Problem to work on:
The entries that follow must be written out exactly, without any of the pictures they contain.

** Source material follows **

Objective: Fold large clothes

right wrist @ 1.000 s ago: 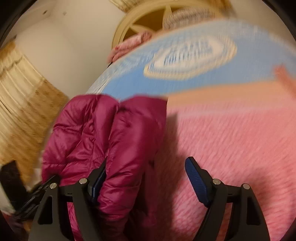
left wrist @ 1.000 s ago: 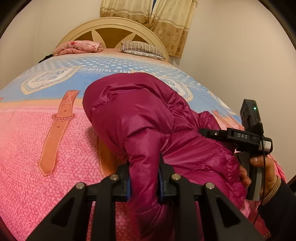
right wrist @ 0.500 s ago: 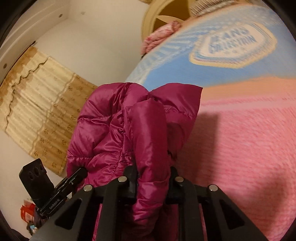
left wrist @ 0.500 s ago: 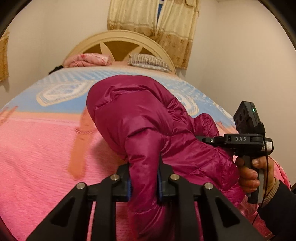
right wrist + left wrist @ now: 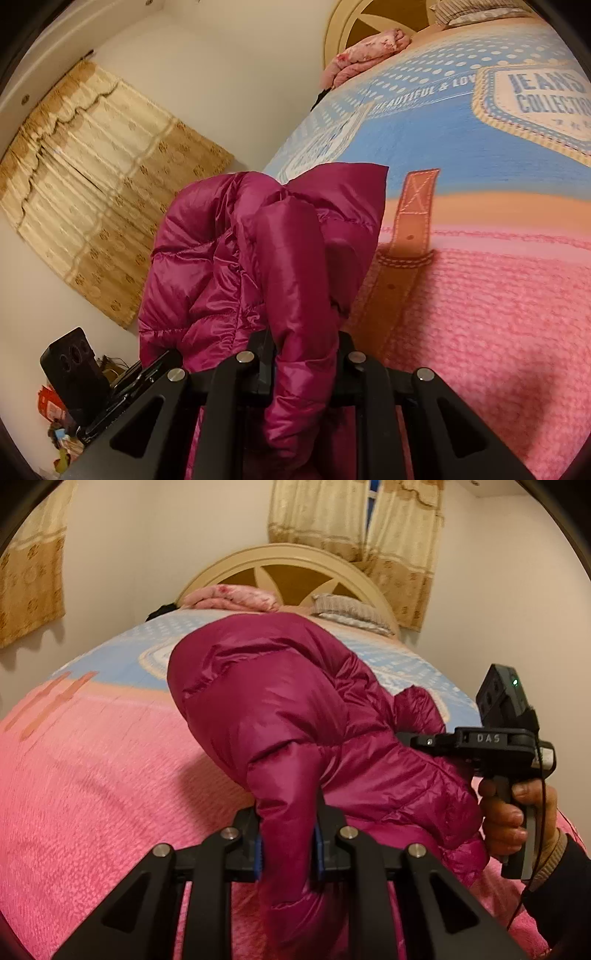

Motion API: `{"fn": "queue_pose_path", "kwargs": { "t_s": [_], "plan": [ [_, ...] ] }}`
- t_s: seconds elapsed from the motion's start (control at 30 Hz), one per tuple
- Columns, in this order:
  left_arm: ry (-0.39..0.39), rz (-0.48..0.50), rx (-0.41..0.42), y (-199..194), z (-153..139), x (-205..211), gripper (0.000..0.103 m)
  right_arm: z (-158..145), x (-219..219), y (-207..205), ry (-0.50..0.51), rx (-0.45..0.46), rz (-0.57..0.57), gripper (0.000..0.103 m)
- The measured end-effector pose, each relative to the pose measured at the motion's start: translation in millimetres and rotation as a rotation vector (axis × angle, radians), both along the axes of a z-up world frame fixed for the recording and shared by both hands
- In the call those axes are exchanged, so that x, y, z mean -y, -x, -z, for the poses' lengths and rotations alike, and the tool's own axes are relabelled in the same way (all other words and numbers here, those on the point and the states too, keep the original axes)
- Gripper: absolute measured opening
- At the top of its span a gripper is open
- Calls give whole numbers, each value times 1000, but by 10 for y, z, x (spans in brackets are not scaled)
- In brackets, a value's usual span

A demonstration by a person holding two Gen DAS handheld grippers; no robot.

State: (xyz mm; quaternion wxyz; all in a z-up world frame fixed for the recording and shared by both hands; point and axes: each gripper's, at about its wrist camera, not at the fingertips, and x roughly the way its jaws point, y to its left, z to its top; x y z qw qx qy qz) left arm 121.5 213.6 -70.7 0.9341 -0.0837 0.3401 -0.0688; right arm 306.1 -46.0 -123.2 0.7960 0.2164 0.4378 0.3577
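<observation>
The bed [image 5: 92, 775] carries a pink and blue cover. My left gripper [image 5: 288, 843] and right gripper [image 5: 306, 363], both clamped on the magenta jacket [image 5: 288, 709], hold its near edge above the bed. Next, I judge, I carry that edge toward the headboard [image 5: 288, 559], level, for 1 fold.

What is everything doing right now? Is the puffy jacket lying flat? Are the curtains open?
Jacket: bunched up, lifted off the bed, pinched in both tongs.
Left tongs: shut on the jacket.
Right tongs: shut on the jacket.
Bedspread: spread flat.
Curtains: nearly closed, with a narrow gap.
Blanket: folded by the headboard.
</observation>
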Motion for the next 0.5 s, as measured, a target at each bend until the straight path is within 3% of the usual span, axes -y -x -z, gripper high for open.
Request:
{"fn": "queue_pose_path", "kwargs": {
  "t_s": [0.33,0.5],
  "plan": [
    [19,-20,-48,-59,248,-76,22,300,-217,-179,41,-68,3,17],
    [3,-30,-62,-95,300,-84,32,399,-217,-238,45,-89,1,17]
  ]
}}
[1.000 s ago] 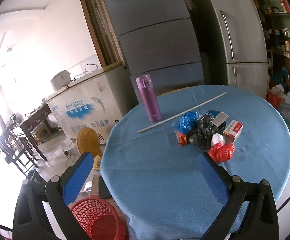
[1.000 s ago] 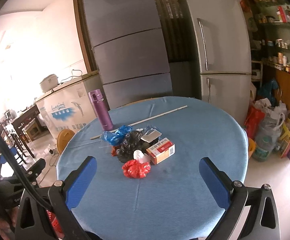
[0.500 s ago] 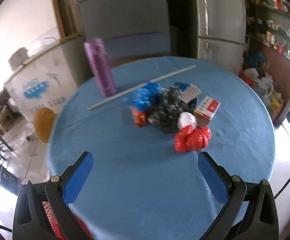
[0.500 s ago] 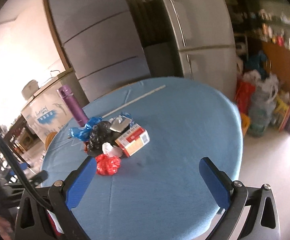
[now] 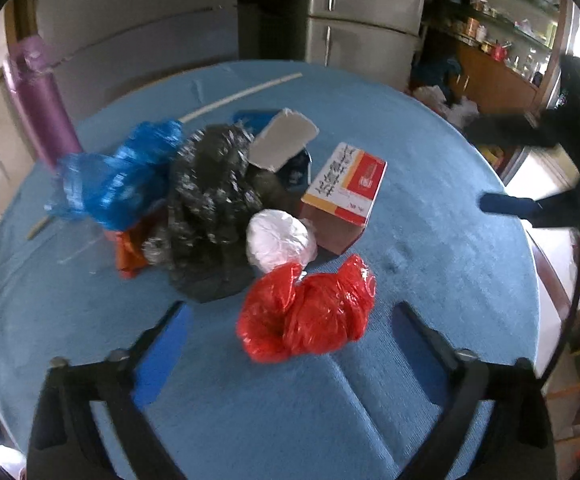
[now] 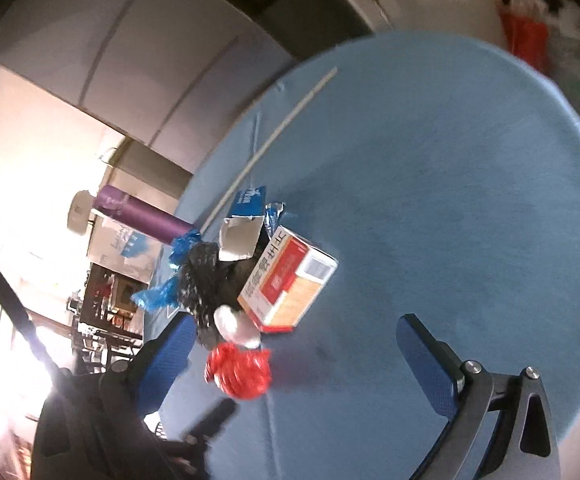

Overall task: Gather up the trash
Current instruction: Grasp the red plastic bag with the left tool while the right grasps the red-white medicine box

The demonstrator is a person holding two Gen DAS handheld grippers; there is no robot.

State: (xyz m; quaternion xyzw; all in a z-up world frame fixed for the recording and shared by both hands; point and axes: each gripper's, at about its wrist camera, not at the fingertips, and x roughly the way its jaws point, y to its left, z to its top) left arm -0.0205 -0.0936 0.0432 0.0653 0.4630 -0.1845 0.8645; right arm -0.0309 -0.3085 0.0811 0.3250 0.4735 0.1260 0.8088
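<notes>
A pile of trash lies on the round table's blue cloth (image 5: 450,280). It holds a crumpled red bag (image 5: 308,310), a white wad (image 5: 279,240), a red-and-white box (image 5: 346,184), a black bag (image 5: 209,208) and a blue bag (image 5: 117,176). My left gripper (image 5: 290,312) hovers low over the red bag. Its jaws are closing with the bag between the tips, and the pads stand clear of it. My right gripper (image 6: 296,320) stands open and tilted. The red bag (image 6: 241,372) is near its left finger, and the box (image 6: 287,284) lies just ahead.
A purple bottle (image 5: 41,96) stands at the table's far left, behind a long white stick (image 5: 245,94). A grey fridge (image 5: 362,20) and stocked shelves (image 5: 510,8) lie beyond. Filled bags (image 6: 562,48) sit on the floor past the far edge. The right gripper's finger (image 5: 506,204) enters from the right.
Both grippers have dropped toward the table and closed in on the pile, which now fills the views. The left jaws stand a little narrower. The right view has rolled.
</notes>
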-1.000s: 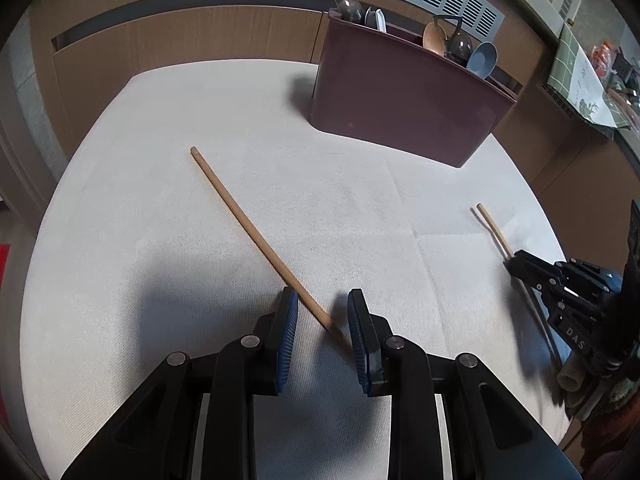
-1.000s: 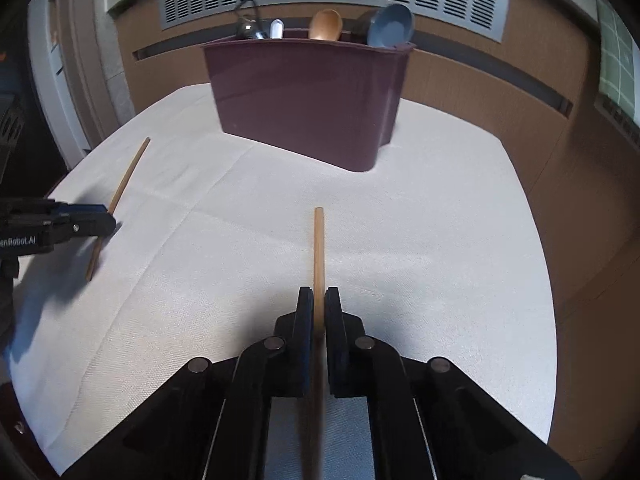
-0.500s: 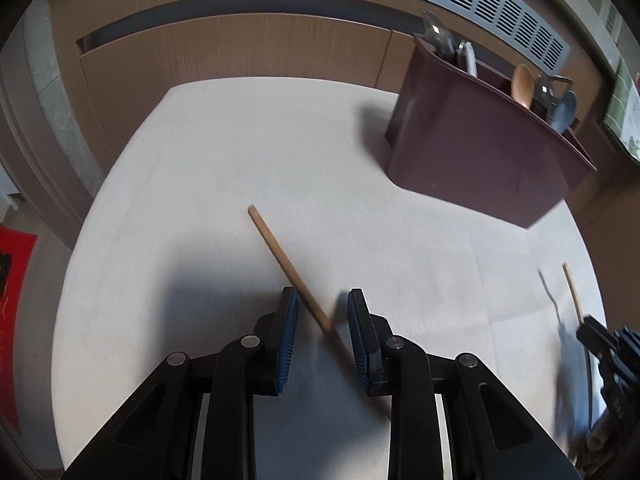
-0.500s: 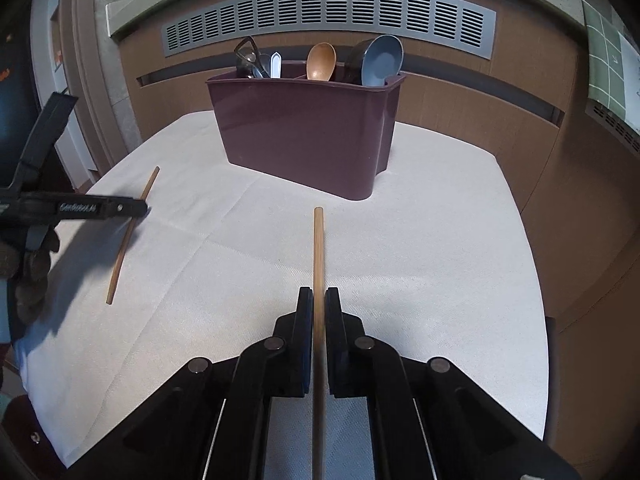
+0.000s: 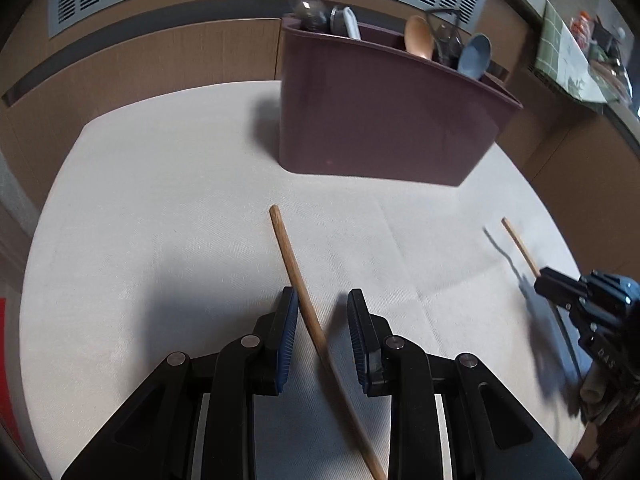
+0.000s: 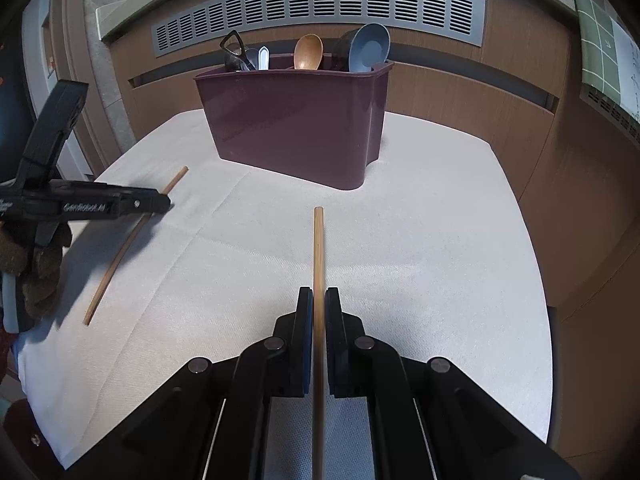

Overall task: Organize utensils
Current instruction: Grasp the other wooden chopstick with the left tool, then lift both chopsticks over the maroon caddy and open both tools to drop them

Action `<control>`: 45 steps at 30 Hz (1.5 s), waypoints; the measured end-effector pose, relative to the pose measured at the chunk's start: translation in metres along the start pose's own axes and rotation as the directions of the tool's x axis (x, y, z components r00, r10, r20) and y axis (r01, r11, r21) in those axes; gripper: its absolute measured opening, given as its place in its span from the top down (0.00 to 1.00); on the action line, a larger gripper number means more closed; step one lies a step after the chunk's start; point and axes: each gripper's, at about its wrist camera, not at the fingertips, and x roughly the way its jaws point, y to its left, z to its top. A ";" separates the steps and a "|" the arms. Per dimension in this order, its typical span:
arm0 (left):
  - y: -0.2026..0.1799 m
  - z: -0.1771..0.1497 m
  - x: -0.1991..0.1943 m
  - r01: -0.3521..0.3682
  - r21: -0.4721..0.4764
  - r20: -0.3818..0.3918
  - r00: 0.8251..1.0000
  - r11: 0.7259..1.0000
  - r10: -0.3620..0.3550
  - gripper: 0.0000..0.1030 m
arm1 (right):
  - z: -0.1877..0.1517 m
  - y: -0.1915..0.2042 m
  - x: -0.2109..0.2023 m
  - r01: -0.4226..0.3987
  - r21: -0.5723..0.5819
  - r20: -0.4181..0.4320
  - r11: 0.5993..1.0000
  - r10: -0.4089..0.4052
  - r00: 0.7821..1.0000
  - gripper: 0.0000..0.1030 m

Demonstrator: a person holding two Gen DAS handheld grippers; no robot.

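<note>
The right wrist view showed the right gripper [image 6: 318, 304] pinching one chopstick [image 6: 318, 248] tight between its two fingers, with the stick pointing straight ahead at the dark red holder [image 6: 296, 128]. The left wrist view showed that same gripper [image 5: 538, 280] only from the side, far to the right, with the thin stick [image 5: 520, 246] poking out of its tip.

The left wrist view showed the left gripper [image 5: 322, 308] with its blue pads [image 5: 290, 320] spread apart. The other chopstick [image 5: 296, 272] ran between them, close to the left pad, but I could not tell if it touched. From the right wrist view, the left gripper [image 6: 162, 202] hung just over that chopstick [image 6: 120, 252], which lay flat on the white cloth [image 6: 440, 240].

A second ago, this stick lay slanted far to the left in the left view. Now it pointed more straight ahead, and the holder [image 5: 380, 120] looked bigger and nearer the middle. The right gripper kept its tight hold, and its stick tip sat higher off the cloth than before.

In the holder stood a wooden spoon [image 6: 308, 52], a blue ladle [image 6: 368, 48], a white handle [image 6: 263, 58] and some dark wire tools [image 6: 234, 50]. A gray vent [image 6: 320, 8] ran along the brown wall behind. Nothing lay between the sticks and the holder.
</note>
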 end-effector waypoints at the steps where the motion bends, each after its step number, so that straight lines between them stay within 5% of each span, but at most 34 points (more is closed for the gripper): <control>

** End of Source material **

Task solution:
Objective: Fold large clothes

right wrist @ 1.000 s ago: 
left wrist @ 1.000 s ago: 
right wrist @ 0.500 s ago: 
left wrist @ 0.500 s ago: 
right wrist + left wrist @ now: 

Motion API: `{"fn": "queue_pose_path", "kwargs": { "t_s": [_], "plan": [ [_, ...] ] }}`
- t_s: seconds elapsed from the motion's start (control at 30 Hz), one per tuple
- Columns, in this order:
  left_arm: ry (-0.39..0.39), rz (-0.48..0.50), rx (-0.41..0.42), y (-199..194), z (-153..139), x (-205..211), gripper (0.000..0.103 m)
  right_arm: z (-158..145), x (-219..219), y (-207..205), ry (-0.50..0.51), rx (-0.45..0.46), rz (-0.57..0.57), gripper (0.000..0.103 m)
- The measured end-effector pose, each relative to the pose measured at the motion's start: translation in millimetres and rotation as a rotation vector (axis × angle, radians), both along the axes of a z-up world frame fixed for the recording and shared by both hands
- In the call those axes are exchanged, so that x, y, z mean -y, -x, -z, for the poses' lengths and rotations alike, and the tool's own axes are relabelled in the same way (all other words and numbers here, those on the point and the states too, keep the original axes)
- Gripper: absolute measured opening
- At the top of its span a gripper is open
- Calls give whole numbers, each value times 1000, but by 10 for y, z, x (spans in brackets are not scaled)
- In brackets, a value's usual span

A demonstration by a person holding two Gen DAS handheld grippers; no robot.

State: (xyz mm; quaternion wxyz; all in a z-up world frame fixed for the recording and shared by both hands; point and axes: each gripper's, at about its wrist camera, not at the fingertips, and x roughly the way its jaws point, y to its left, z to its top; x y z qw qx qy qz) left arm 121.5 213.6 -70.7 0.9341 -0.0837 0.3401 -0.0688; right arm 306.1 -46.0 -123.2 0.7960 0.2164 0.4378 0.3577
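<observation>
The bed [image 5: 92, 775] carries a pink and blue cover. My left gripper [image 5: 288, 843] and right gripper [image 5: 306, 363], both clamped on the magenta jacket [image 5: 288, 709], hold its near edge above the bed. Next, I judge, I carry that edge toward the headboard [image 5: 288, 559], level, for 1 fold.

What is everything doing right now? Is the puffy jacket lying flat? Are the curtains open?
Jacket: bunched up, lifted off the bed, pinched in both tongs.
Left tongs: shut on the jacket.
Right tongs: shut on the jacket.
Bedspread: spread flat.
Curtains: nearly closed, with a narrow gap.
Blanket: folded by the headboard.
</observation>
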Motion for the next 0.5 s, as measured, a target at each bend until the straight path is within 3% of the usual span, axes -y -x -z, gripper high for open.
Request:
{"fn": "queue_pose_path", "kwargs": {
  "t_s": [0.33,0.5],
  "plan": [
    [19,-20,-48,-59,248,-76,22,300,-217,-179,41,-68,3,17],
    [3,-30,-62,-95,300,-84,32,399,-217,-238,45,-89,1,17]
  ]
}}
[1.000 s ago] 
[1.000 s ago] 
[0.500 s ago] 
[0.500 s ago] 
[now] 
[now] 

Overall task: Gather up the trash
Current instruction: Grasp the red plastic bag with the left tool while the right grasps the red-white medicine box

The demonstrator is a person holding two Gen DAS handheld grippers; there is no robot.

State: (xyz m; quaternion xyzw; all in a z-up world frame fixed for the recording and shared by both hands; point and axes: each gripper's, at about its wrist camera, not at the fingertips, and x roughly the way its jaws point, y to its left, z to its top) left arm -0.0205 -0.0936 0.0432 0.0653 0.4630 -0.1845 0.8645; right arm -0.0309 -0.3085 0.0811 0.3250 0.4735 0.1260 0.8088
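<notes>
A pile of trash lies on the round table's blue cloth (image 5: 450,280). It holds a crumpled red bag (image 5: 308,310), a white wad (image 5: 279,240), a red-and-white box (image 5: 346,184), a black bag (image 5: 209,208) and a blue bag (image 5: 117,176). My left gripper (image 5: 290,312) hovers low over the red bag. Its jaws are closing with the bag between the tips, and the pads stand clear of it. My right gripper (image 6: 296,320) stands open and tilted. The red bag (image 6: 241,372) is near its left finger, and the box (image 6: 287,284) lies just ahead.
A purple bottle (image 5: 41,96) stands at the table's far left, behind a long white stick (image 5: 245,94). A grey fridge (image 5: 362,20) and stocked shelves (image 5: 510,8) lie beyond. Filled bags (image 6: 562,48) sit on the floor past the far edge. The right gripper's finger (image 5: 506,204) enters from the right.
Both grippers have dropped toward the table and closed in on the pile, which now fills the views. The left jaws stand a little narrower. The right view has rolled.
</notes>
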-1.000s: 
-1.000s: 
-0.500s: 
-0.500s: 
+0.000s: 
+0.000s: 

Overall task: Organize utensils
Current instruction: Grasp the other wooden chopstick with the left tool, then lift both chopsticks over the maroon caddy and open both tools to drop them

Action `<control>`: 45 steps at 30 Hz (1.5 s), waypoints; the measured end-effector pose, relative to the pose measured at the chunk's start: translation in metres along the start pose's own axes and rotation as the directions of the tool's x axis (x, y, z components r00, r10, r20) and y axis (r01, r11, r21) in those axes; gripper: its absolute measured opening, given as its place in its span from the top down (0.00 to 1.00); on the action line, a larger gripper number means more closed; step one lies a step after the chunk's start; point and axes: each gripper's, at about its wrist camera, not at the fingertips, and x roughly the way its jaws point, y to its left, z to its top. A ";" separates the steps and a "|" the arms. Per dimension in this order, its typical span:
arm0 (left):
  - y: -0.2026..0.1799 m
  - z: -0.1771..0.1497 m
  - x: -0.1991..0.1943 m
  - r01: -0.3521..0.3682
  - r21: -0.4721..0.4764
  - r20: -0.3818..0.3918
  - r00: 0.8251..1.0000
  - r11: 0.7259..1.0000
  - r10: -0.3620..0.3550
  - gripper: 0.0000..0.1030 m
arm1 (right):
  - z: -0.1877..0.1517 m
  - y: -0.1915..0.2042 m
  - x: -0.2109..0.2023 m
  - r01: -0.4226..0.3987
  - r21: -0.5723..0.5819
  - r20: -0.4181..0.4320
  - r11: 0.5993..1.0000
  - r10: -0.4089..0.4052
  - r00: 0.7821..1.0000
  - gripper: 0.0000..0.1030 m

Demonstrator: a person holding two Gen DAS handheld grippers; no robot.

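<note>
The right wrist view showed the right gripper [image 6: 318, 304] pinching one chopstick [image 6: 318, 248] tight between its two fingers, with the stick pointing straight ahead at the dark red holder [image 6: 296, 128]. The left wrist view showed that same gripper [image 5: 538, 280] only from the side, far to the right, with the thin stick [image 5: 520, 246] poking out of its tip.

The left wrist view showed the left gripper [image 5: 322, 308] with its blue pads [image 5: 290, 320] spread apart. The other chopstick [image 5: 296, 272] ran between them, close to the left pad, but I could not tell if it touched. From the right wrist view, the left gripper [image 6: 162, 202] hung just over that chopstick [image 6: 120, 252], which lay flat on the white cloth [image 6: 440, 240].

A second ago, this stick lay slanted far to the left in the left view. Now it pointed more straight ahead, and the holder [image 5: 380, 120] looked bigger and nearer the middle. The right gripper kept its tight hold, and its stick tip sat higher off the cloth than before.

In the holder stood a wooden spoon [image 6: 308, 52], a blue ladle [image 6: 368, 48], a white handle [image 6: 263, 58] and some dark wire tools [image 6: 234, 50]. A gray vent [image 6: 320, 8] ran along the brown wall behind. Nothing lay between the sticks and the holder.
</note>
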 end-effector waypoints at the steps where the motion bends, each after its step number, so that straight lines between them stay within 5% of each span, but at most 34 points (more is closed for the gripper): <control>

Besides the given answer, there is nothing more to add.